**What the exercise asks**
Copy the data exactly, keeping every line intact.

= Beginning of Section =

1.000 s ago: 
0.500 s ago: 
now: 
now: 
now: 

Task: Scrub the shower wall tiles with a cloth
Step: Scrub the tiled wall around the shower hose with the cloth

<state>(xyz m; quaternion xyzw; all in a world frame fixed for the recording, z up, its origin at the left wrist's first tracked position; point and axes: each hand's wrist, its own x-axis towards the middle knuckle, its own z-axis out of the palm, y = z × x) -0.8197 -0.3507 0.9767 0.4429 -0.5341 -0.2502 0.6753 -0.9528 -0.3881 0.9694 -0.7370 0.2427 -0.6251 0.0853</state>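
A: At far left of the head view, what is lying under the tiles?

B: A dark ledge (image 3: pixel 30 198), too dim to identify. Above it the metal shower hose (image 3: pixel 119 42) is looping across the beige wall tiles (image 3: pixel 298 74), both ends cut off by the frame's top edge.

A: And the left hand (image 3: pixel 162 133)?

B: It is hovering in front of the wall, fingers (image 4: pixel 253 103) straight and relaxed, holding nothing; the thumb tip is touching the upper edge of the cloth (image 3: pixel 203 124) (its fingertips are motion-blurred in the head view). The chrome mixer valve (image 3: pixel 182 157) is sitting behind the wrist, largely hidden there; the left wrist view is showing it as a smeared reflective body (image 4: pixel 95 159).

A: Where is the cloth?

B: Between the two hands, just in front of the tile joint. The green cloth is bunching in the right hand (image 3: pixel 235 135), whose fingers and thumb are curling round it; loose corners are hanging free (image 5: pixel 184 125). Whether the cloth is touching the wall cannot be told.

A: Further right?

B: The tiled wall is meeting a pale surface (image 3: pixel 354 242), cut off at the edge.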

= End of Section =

**Reply to the task**
1.000 s ago: 
0.500 s ago: 
now: 
now: 
now: 

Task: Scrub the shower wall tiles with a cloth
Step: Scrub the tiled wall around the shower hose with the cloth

<state>(xyz m; quaternion xyzw; all in a world frame fixed for the recording, z up, its origin at the left wrist's first tracked position; point and axes: each hand's wrist, its own x-axis towards the middle knuckle, its own z-axis out of the palm, y = z × x) -0.8197 -0.3507 0.9767 0.4429 -0.5341 -0.2502 0.6753 -0.9528 -0.3881 0.9694 -0.7370 0.2427 -0.6251 0.0853</state>
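A: At far left of the head view, what is lying under the tiles?

B: A dark ledge (image 3: pixel 30 198), too dim to identify. Above it the metal shower hose (image 3: pixel 119 42) is looping across the beige wall tiles (image 3: pixel 298 74), both ends cut off by the frame's top edge.

A: And the left hand (image 3: pixel 162 133)?

B: It is hovering in front of the wall, fingers (image 4: pixel 253 103) straight and relaxed, holding nothing; the thumb tip is touching the upper edge of the cloth (image 3: pixel 203 124) (its fingertips are motion-blurred in the head view). The chrome mixer valve (image 3: pixel 182 157) is sitting behind the wrist, largely hidden there; the left wrist view is showing it as a smeared reflective body (image 4: pixel 95 159).

A: Where is the cloth?

B: Between the two hands, just in front of the tile joint. The green cloth is bunching in the right hand (image 3: pixel 235 135), whose fingers and thumb are curling round it; loose corners are hanging free (image 5: pixel 184 125). Whether the cloth is touching the wall cannot be told.

A: Further right?

B: The tiled wall is meeting a pale surface (image 3: pixel 354 242), cut off at the edge.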

This output has been given in full.